PROVIDED DATA:
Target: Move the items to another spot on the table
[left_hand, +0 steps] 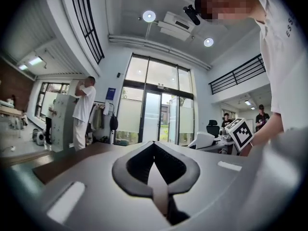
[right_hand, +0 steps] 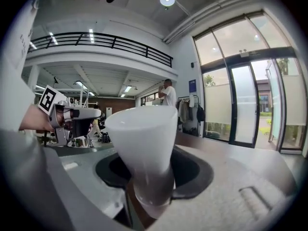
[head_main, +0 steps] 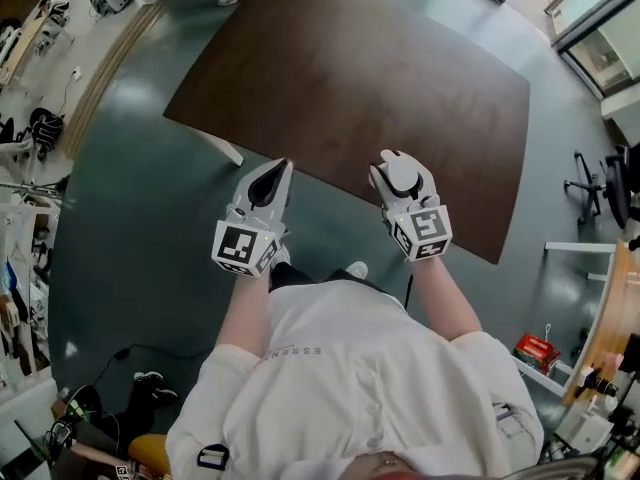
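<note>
A white plastic cup sits between the jaws of my right gripper, which is shut on its narrow lower part. The cup's wide rim points away from the camera. In the head view the right gripper hovers over the near edge of the dark brown table. My left gripper hangs just off that same edge. Its jaws meet at the tips with nothing between them, as the left gripper shows in its own view. No other items show on the tabletop.
The table stands on a grey-green floor, with a white leg at its near left corner. A black office chair is at the right. A person in white stands beyond the table near glass doors. Cables and gear lie at the left.
</note>
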`<state>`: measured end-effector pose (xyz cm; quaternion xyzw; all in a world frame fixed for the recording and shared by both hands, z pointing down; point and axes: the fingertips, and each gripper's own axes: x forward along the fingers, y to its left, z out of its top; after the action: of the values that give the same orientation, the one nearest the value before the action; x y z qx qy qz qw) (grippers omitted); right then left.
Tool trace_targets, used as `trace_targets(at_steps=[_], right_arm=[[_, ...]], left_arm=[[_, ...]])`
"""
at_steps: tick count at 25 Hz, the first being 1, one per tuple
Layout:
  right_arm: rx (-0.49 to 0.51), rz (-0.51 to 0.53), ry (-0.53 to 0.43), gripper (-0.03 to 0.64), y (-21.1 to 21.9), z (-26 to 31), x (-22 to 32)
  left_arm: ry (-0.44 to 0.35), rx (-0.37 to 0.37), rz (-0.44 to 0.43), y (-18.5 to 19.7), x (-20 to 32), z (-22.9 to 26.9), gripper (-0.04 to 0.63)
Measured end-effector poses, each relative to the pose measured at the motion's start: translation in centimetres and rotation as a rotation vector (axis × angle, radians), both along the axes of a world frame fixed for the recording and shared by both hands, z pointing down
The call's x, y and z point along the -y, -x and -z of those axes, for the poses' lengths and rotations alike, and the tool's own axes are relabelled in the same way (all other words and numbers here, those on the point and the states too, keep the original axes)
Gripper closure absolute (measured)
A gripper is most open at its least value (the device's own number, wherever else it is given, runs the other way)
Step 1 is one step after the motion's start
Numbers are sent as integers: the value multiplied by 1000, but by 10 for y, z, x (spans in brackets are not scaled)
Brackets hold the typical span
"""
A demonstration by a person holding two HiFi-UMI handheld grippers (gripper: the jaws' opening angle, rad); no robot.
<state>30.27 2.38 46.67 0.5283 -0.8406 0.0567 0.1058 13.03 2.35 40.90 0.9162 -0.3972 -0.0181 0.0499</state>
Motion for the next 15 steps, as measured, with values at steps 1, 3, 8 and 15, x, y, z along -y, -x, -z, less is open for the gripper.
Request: trace_targets(at_steps=[1, 3, 8, 15], right_arm=[[3, 20, 0, 422, 22, 0, 10], [13, 50, 0, 422, 65, 0, 27], [29, 101, -5, 422, 162, -1, 69], [98, 66, 22, 422, 245, -2, 129]], left_arm=[[-2, 4, 32, 26, 6, 0, 578], [-2, 3, 90, 78, 19, 0, 578], [-3, 6, 182, 191, 47, -2, 578], [-1, 57, 246, 298, 79, -5, 578]])
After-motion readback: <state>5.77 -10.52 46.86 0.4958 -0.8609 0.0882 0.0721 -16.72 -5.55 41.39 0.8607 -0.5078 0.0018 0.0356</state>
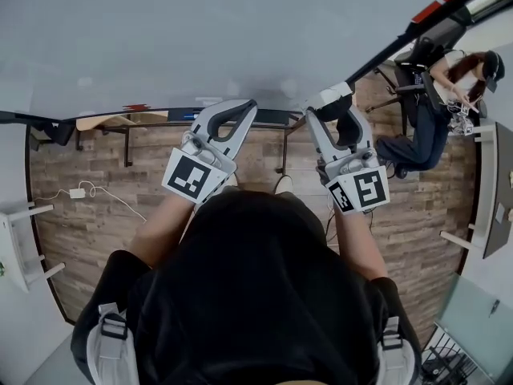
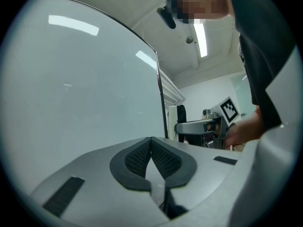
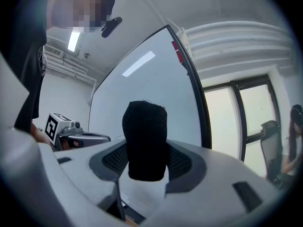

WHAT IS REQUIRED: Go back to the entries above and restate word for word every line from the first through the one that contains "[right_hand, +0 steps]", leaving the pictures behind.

WORKED SOLUTION:
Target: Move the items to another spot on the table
[left_hand, +0 steps] 
[right_hand, +0 steps] 

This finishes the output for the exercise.